Preso mantido em regime fechado depois da progressão tem seus direitos
de personalidade violados pelo estado e deve ser indenizado. Assim entendeu
a 9ª Câmara Cível do Tribunal de Justiça do Rio Grande do Sul, ao determinar
o pagamento de R$ 3,4 mil a um detento que teve de esperar 74 dias para
ser transferido ao semiaberto. Ele se encontrava preso no regime fechado
desde julho de 1999, quando foi sentenciado a 69 anos de prisão.
Na inicial, o autor informa que a Superintendência dos Serviços Penitenciários
do Rio Grande do Sul (Susepe), órgão da segurança pública estadual, foi
oficiada sobre a mudança de cumprimento de pena em 13 de fevereiro de 2015.
No entanto, o Estado não tomou nenhuma providência para cumprir a ordem
do juízo de execução penal, vindo a migrar para o atual regime somente em
27 de abril de 2015. Diz que a retenção indevida em regime fechado, quando
isso não era mais necessário, lhe trouxe dor psíquica, tristeza, aflição,
vergonha, raiva e sentimento de impotência.
O Estado contestou. Alegou que eventual demora na efetivação da transferência
não significa "sofrimento substancial e anormal", pois o autor entra e sai
do sistema prisional desde 1983, tendo cumprido mais de 30 anos de pena
praticamente no regime fechado. Em síntese, trata-se de criminoso habitual,
acostumado com o regime mais gravoso, disse a Procuradoria do Rio Grande
do Sul.
Mero dissabor
Em primeira instância, o pedido de indenização foi indeferido. Para a juíza
Marilei Lacerda Menna, da 7ª Vara da Fazenda Pública de Porto Alegre, é
"difícil acreditar" em abalo moral, tendo em conta a ficha criminal do autor.
"É claro que permanecer além do tempo sem a observância da progressão do
regime causa dissabor, mas não ao ponto de ser indenizado. É sabido da crise
do sistema penitenciário estadual, em especial da falta de vagas no regime
semiaberto", escreveu.
Segundo a julgadora, a jurisprudência sinaliza que a demora razoável na
transferência de regime prisional não significa, necessariamente, violação
da honra do detento. Devem ser considerados os princípios da razoabilidade
e da proporcionalidade, ponderou a juíza. "Não se vislumbra omissão estatal
ao não transferir de forma imediata o autor para um estabelecimento do regime
semiaberto. Logo, inexiste dever de indenizar no presente caso", concluiu.
Apelação acolhida
O relator do recurso de Apelação no TJ-RS, desembargador Tasso Soares Delabary,
reformou a sentença, por entender que a demora superior a 60 dias na progressão
de regime viola, sim, os direitos de personalidade assegurados no artigo
5º da Constituição.

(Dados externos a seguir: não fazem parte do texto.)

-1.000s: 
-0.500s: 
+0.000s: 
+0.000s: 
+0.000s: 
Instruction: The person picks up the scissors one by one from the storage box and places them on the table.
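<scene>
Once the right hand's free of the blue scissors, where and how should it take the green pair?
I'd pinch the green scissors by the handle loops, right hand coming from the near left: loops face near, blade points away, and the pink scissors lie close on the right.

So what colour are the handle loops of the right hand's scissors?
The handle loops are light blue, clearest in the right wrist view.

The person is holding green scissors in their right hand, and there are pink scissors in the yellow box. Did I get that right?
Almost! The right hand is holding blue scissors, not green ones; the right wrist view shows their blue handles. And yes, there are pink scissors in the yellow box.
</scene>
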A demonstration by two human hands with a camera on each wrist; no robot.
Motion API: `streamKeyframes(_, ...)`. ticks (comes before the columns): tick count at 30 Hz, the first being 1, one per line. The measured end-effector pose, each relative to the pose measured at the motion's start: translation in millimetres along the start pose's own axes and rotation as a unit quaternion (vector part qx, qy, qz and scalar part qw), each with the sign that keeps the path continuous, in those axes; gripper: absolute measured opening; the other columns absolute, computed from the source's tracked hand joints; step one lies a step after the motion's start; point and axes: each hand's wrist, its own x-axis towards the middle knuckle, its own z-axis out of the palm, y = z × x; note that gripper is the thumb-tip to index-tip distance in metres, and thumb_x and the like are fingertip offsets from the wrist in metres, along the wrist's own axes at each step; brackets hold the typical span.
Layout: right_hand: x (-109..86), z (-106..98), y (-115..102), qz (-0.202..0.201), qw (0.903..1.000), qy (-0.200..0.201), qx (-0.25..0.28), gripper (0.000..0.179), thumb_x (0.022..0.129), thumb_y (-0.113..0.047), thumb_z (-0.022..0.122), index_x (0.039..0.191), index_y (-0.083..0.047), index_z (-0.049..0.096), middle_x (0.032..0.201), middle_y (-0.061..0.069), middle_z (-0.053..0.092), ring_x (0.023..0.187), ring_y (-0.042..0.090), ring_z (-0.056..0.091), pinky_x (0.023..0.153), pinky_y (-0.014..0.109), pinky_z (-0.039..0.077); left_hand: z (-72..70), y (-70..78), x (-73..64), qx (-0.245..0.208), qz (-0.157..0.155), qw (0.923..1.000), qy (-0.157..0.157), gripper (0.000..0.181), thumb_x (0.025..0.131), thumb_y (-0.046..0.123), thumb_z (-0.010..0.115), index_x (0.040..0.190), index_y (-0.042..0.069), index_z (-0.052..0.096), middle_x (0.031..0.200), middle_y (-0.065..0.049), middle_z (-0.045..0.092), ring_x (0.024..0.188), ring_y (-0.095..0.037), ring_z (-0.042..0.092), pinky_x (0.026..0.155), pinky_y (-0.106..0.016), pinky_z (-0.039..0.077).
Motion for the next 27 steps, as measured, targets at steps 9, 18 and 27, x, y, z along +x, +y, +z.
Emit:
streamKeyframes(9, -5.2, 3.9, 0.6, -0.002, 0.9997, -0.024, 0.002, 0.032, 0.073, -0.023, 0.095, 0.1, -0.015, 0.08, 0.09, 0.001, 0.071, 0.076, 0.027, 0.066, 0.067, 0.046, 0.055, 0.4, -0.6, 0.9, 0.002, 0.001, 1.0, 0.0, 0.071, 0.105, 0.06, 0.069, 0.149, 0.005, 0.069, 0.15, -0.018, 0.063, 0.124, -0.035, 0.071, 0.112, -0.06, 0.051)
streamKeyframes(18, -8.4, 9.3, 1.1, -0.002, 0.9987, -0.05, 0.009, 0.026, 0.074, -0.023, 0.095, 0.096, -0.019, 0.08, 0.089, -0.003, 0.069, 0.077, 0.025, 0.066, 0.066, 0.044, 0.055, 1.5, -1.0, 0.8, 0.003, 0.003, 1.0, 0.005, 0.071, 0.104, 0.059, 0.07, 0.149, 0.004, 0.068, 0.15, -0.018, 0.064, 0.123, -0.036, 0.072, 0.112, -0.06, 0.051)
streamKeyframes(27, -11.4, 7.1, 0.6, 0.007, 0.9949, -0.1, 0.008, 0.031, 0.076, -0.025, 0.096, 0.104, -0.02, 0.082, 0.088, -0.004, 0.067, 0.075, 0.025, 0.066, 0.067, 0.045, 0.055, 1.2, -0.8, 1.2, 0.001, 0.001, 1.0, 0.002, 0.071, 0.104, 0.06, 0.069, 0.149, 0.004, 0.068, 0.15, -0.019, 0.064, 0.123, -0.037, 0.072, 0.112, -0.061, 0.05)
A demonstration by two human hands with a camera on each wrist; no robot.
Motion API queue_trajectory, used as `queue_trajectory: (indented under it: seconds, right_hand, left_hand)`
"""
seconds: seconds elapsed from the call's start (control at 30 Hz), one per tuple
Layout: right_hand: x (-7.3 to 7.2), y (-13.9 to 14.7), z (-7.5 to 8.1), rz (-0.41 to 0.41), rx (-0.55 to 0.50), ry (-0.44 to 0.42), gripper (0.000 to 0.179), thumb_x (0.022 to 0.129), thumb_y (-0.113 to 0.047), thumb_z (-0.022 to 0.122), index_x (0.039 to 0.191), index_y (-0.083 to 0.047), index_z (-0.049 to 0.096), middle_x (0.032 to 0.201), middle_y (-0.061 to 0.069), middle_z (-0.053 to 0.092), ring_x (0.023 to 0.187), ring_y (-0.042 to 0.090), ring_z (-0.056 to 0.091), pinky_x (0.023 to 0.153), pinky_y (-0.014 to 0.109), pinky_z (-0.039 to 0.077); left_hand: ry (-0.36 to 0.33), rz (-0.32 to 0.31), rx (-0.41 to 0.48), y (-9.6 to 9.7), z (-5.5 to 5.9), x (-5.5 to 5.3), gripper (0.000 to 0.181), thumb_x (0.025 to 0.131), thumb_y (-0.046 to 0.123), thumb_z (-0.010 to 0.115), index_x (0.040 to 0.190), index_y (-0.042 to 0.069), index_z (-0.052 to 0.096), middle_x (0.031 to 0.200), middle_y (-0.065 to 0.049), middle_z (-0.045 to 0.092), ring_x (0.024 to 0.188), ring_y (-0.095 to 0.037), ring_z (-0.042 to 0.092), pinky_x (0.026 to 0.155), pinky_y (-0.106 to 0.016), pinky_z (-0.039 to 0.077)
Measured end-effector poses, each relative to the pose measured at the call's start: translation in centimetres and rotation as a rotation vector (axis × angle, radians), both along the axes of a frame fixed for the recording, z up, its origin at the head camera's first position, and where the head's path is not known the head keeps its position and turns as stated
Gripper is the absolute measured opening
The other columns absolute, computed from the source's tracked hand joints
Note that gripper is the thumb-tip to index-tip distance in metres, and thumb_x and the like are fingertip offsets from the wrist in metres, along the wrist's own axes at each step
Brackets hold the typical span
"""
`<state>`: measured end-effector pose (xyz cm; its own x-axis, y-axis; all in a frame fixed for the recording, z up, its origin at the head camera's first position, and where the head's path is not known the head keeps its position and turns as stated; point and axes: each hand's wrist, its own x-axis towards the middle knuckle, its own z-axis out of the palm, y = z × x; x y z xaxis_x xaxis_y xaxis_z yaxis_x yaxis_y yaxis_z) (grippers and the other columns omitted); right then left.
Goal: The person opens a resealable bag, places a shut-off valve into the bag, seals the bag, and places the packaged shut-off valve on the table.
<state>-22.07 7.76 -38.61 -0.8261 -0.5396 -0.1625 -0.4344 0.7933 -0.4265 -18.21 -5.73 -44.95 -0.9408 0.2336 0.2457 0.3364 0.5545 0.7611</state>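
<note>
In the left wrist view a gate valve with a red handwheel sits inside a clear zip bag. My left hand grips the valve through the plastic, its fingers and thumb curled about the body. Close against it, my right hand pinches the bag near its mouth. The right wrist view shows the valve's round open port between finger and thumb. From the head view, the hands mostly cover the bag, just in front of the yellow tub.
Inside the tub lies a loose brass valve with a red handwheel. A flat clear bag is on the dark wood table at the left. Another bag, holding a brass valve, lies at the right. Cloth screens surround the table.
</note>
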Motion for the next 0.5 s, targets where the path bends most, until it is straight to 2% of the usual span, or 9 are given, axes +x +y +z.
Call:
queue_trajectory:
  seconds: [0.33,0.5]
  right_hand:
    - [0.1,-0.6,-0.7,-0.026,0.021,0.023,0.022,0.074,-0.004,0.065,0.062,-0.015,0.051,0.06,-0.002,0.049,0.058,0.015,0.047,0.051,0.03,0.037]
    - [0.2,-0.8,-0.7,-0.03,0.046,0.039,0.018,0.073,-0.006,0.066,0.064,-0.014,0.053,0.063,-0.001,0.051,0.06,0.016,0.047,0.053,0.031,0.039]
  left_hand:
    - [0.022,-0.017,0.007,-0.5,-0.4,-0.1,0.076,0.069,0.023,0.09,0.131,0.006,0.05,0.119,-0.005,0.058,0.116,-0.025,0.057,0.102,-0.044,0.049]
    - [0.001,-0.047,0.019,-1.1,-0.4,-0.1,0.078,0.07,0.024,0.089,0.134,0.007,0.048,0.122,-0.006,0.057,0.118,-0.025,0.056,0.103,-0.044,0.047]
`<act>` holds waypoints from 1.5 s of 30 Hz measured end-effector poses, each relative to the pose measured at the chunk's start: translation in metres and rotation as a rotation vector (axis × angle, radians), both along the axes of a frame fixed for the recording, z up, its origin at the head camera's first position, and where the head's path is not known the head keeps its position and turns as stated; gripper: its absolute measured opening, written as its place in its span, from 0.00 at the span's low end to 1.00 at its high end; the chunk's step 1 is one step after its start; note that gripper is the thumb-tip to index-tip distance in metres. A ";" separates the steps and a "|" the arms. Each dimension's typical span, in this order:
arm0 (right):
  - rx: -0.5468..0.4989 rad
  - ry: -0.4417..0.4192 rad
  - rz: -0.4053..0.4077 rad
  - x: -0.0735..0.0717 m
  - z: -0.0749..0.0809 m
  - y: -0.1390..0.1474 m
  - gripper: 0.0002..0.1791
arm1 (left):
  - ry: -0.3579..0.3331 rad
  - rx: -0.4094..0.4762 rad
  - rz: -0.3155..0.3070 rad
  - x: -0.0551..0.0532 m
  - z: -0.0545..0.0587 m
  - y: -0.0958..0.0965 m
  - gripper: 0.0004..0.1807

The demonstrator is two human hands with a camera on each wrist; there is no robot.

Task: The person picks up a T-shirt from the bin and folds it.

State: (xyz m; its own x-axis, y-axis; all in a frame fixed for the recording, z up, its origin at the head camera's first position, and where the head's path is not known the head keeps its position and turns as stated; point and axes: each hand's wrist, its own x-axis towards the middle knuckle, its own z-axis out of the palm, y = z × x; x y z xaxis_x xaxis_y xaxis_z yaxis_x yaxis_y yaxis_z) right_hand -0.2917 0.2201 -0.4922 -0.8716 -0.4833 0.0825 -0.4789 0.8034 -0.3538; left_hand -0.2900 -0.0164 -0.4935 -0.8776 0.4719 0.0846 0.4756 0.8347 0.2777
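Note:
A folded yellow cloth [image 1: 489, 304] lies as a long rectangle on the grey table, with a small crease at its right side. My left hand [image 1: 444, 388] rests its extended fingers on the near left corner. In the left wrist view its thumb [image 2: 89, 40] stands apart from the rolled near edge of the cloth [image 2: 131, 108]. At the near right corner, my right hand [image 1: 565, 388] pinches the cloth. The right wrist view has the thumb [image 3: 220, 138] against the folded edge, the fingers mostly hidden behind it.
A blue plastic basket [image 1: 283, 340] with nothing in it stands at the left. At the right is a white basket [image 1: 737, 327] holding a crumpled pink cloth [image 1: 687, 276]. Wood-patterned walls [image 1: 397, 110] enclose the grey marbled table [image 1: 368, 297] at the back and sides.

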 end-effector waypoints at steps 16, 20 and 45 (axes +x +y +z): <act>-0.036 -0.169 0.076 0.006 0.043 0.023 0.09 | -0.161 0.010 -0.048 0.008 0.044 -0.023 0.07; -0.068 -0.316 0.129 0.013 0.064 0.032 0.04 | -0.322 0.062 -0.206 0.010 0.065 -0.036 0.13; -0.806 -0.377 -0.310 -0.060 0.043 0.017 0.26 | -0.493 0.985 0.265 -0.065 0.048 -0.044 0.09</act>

E, neste caso, o Estado tem de ser responsabilizado
pela conduta danosa de seus agentes, como autoriza o artigo 37, parágrafo
6º, da Carta.
De acordo com o relator, a explicação de que a causa da demora foi a falta
de vagas no sistema penitenciário não se sustenta. O fato não exime a administração
pública de responsabilidade, escreveu o desembargador. A falta de vagas
em casa prisional não autoriza a manutenção de apenado em regime mais gravoso,
segundo a Súmula Vinculante 56 do Supremo Tribunal Federal.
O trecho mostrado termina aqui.